In the course of characterizing the properties of isoprostanes, it was discovered that they exert their biological activity on a host of cell types: platelets, kidney, and others, presumably via the activation of TPR [80, 91, 92]. It has previously been shown that 8-iso-PGF induces intracellular Ca2+ mobilization in cells co-transfected with TPRα and Gαq or Gα11[42]. More specifically, co-transfection of Gα11 produced greater mobilization of intracellular Ca2+ than that stimulated by Gαq. Surprisingly, in human platelets, 8-iso PGF failed to cause a dose-dependent increase in TPRα phosphorylation, in spite of stimulating inositol phosphate formation [32]. It is possible that the capacity of 8-iso-PGF for in vivo platelet activation manifests only if it's delivered through an especially concentrated mechanism, such as from microvesicles shed by activated cells, or through selective reincorporation of secreted isoprostanes into the membrane[93]. Nevertheless, this explanation is only partially satisfactory since the TXA2 mimetic U46619, but not 8-iso-PGF, reduced glomerular insulin space and increased inositol 1,4,5-trisphosphate production in rat glomeruli and mesangial cells in a an apparently TPR-dependent fashion (i.e., blocked by the TPR antagonist SQ29,548)[91]. Conversely, rat aortic smooth muscle cells were found to possess specific binding sites for both TXA2 and 8-iso-PGF and displayed functional responses to both agonists, such as time- and dose-dependent activation of MAP kinases [74, 91]. Interestingly, the addition of 8-iso-PGF and U46619 together did not potentiate or antagonize the maximal level of Ca2+ mobilized in either platelets or transfected HEK293 cells, which suggests that 8-iso-PGF and U46619 are acting through the same pathway (TPR) [42]. In line with this notion, SQ29,548 was found to be equally potent in abolishing the Ca2+ response in both platelets and transfected HEK293 cells upon stimulation with either U46619 or 8-iso-PGF. Pretreatment of platelets or transfected cells with thrombin, on the other hand, did not desensitize the rise in intracellular Ca2+ upon subsequent stimulation with either U46619 or 8-iso-PGF, which provides further evidence that these lipids share a common signaling pathway, though previous work showing abrogation of effect by 8-iso-PGF in the presence of COX inhibitors suggests that formation of TXA2 is the potential link at the TPR modality [74].

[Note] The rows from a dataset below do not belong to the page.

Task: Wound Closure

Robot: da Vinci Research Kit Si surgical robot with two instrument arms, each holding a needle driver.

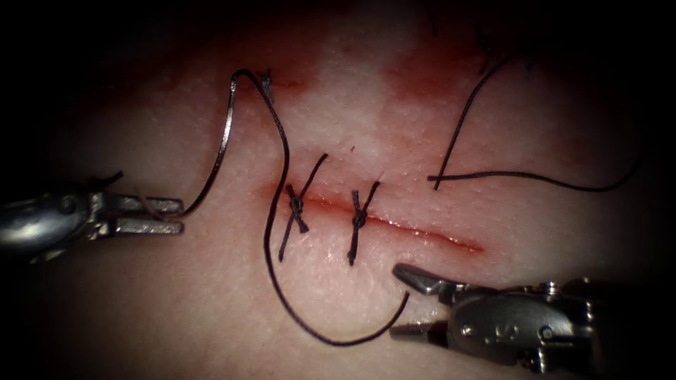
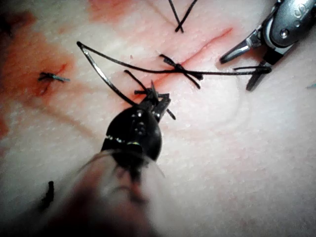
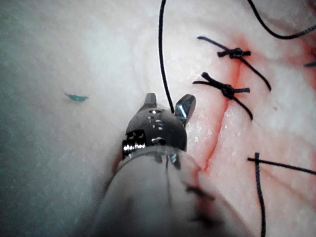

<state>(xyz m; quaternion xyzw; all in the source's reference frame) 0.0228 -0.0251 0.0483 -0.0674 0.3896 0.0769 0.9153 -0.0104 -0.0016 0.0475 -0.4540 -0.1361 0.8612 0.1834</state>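
A small teal fleck [image 3: 76, 98] lies on the pale surface you see in the right wrist view, well apart from the stitched line. Its material cannot be determined.

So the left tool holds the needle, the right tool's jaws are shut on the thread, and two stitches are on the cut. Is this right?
One point is wrong: the right tool has its jaws open, with the thread running between them, as the endoscope view shows. The left tool does hold the needle, and two stitches are on the cut.
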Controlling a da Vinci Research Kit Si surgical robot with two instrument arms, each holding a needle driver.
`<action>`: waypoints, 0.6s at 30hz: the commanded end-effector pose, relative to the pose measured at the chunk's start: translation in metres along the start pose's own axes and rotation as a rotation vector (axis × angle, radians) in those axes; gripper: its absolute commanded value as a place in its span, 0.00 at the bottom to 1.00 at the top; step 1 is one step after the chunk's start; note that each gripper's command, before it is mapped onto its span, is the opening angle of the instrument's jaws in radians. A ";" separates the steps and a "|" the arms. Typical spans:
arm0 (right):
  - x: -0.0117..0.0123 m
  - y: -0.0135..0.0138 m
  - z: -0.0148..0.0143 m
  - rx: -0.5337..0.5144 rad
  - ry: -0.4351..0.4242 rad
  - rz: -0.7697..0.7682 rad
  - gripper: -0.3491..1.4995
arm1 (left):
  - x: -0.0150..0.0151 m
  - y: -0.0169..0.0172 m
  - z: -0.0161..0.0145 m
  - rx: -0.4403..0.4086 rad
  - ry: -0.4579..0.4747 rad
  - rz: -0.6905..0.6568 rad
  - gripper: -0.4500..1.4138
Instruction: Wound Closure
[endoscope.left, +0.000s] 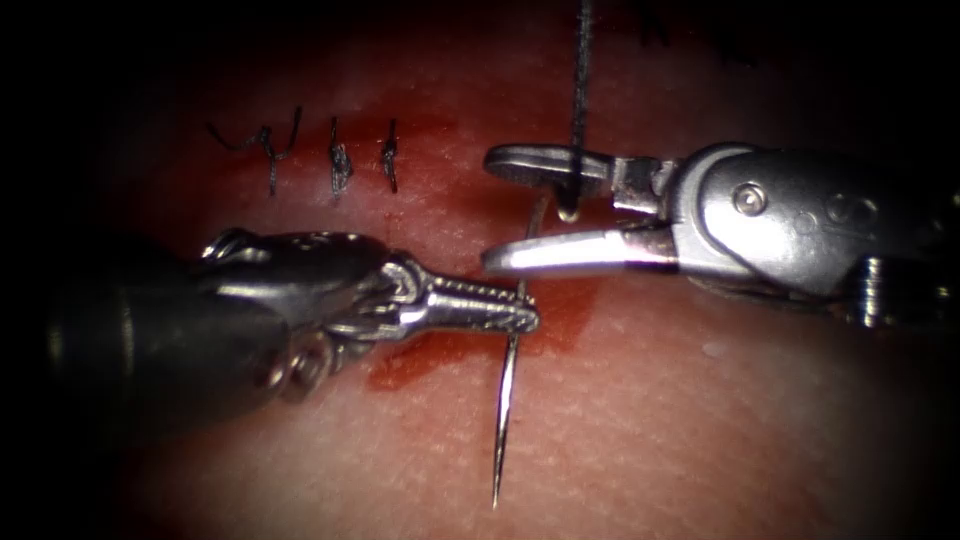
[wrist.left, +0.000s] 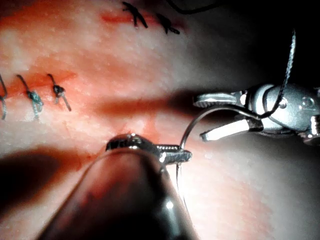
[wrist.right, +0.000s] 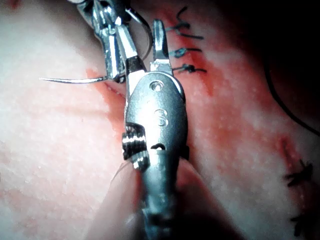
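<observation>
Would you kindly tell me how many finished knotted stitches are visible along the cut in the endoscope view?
3, in a row left of the right tool: the leftmost stitch, the middle stitch and the rightmost stitch, nearest the open jaws. More may lie hidden in the dark margins.

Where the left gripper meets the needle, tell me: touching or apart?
Touching. In the endoscope view the left gripper is shut on the needle along its curve, its point free over the tissue. The right gripper stands open, holding nothing.
</observation>
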 end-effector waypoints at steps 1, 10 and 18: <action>-0.0006 -0.0002 0.0008 0.002 0.001 0.005 0.63 | -0.0004 -0.0005 0.0006 -0.003 -0.001 0.001 0.00; -0.0010 0.0000 0.0011 -0.004 -0.002 0.019 0.61 | -0.0009 -0.0001 0.0006 -0.006 -0.005 0.002 0.00; -0.0011 0.0001 0.0017 -0.022 -0.004 0.036 0.49 | -0.0009 0.0000 0.0007 -0.011 -0.008 0.015 0.00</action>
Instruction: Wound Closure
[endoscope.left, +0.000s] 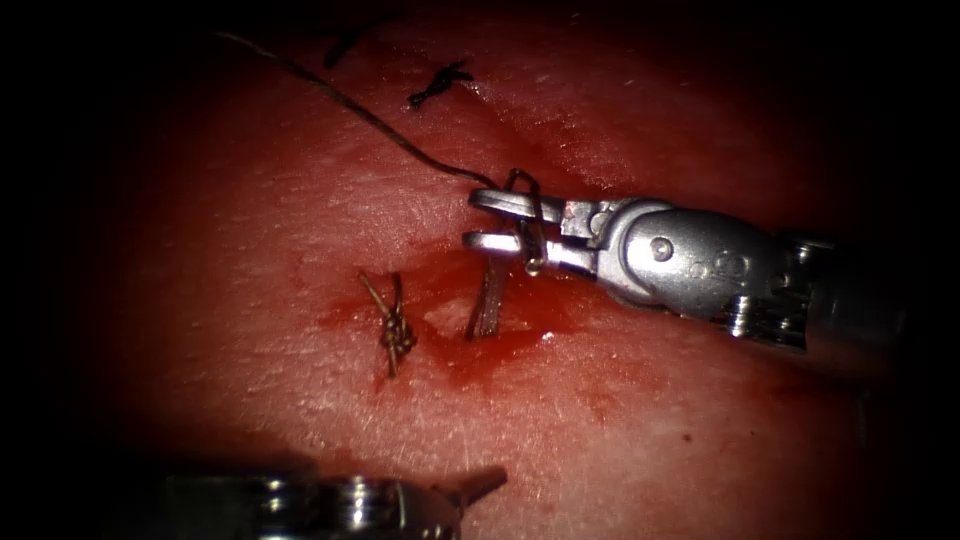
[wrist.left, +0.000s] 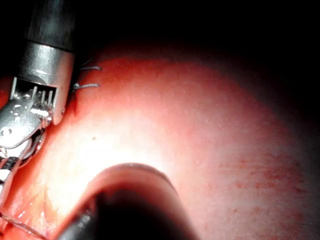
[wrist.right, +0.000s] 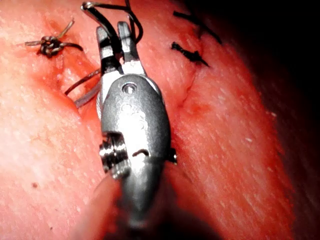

Studies have also revealed that 8-iso-PGF stimulates platelet shape change and reversible aggregation through a TPR-mediated process [74]. In support of this, 8-iso-PGF was found to be a potent vasoconstrictor in the rat lung and kidney, which was specific through TPRs[81, 92]. Furthermore, a TPR antagonist was shown to block 8-iso-PGF-induced vasoconstriction of renal glomeruli, carotid arteries, and vascular smooth muscle cells [92, 94, 95]. Additionally, it was found that the proatherogenic effect of 8-iso-PGF is mediated via TPR activation and is secondary to the induction of specific inflammatory mediators, such as sICAM-1 and MCP-1 but not ET-1, at the site of lesion development [83]. On the other hand, several reports disputed the notion that the stimulatory effects of 8-iso-PGF are primarily mediated through TPRs, adding more complexity to this issue. The primary alternative signaling mechanism predicts the existence of unidentified discrete isoprostane receptors in human platelets and smooth muscle cells, the basis for which is found in studies detailing differences between the potencies of 8-iso-PGF and TPR agonists in inducing DNA synthesis and MAP-kinase activation [74, 83, 91, 96, 97]. Further complicating matters, this alternative proposal has also been recently disputed with several possible explanations for the noted discrepancies such as variations in the experimental conditions/cellular preparations, or inherent differences in the potency of the ligands employed [94]. In summary, there are clear ambiguities concerning the mechanisms by which isoprostanes modulate cellular function.

As a distinct and further confounding layer of complexity it has been recently reported that 8-iso-PGF signals through both stimulatory and inhibitory pathways in platelets and that this inhibition by 8-iso-PGF operates through a cAMP-dependent mechanism (Figure 4) [70]. Additionally, reduction of isoprostane formation by vitamin E in combination with the suppression of TXB2 biosynthesis (a metabolic marker of TXA2) was shown to be more effective than the two approaches alone in experimental atherosclerosis [98]. In this connection, by blocking TXA2 synthesis, aspirin (ASA) appears to facilitate increased isoprostane production from AA, which in turn, may amplify the anti-thrombotic effects of ASA itself through a secondary inhibitory process. Taken together, it might be predicted that a therapeutic regimen combining ASA along with a TPR antagonist would be more beneficial than therapy with ASA alone. Specifically, under these conditions, the isoprostane stimulatory effects would be blocked by TPR antagonism, while its inhibitory effects would be promoted by elevating the levels of circulating isoprostane. Thus, specific isoprostane-receptor interactions may mediate agonist activation of one effector pathway, yet act as an antagonist for an alternate pathway.
Figure 4

Schematic representation of a model describing the inhibitory and stimulatory signaling pathways for TPR-dependent modulation of platelet activation by 8-iso-PGF .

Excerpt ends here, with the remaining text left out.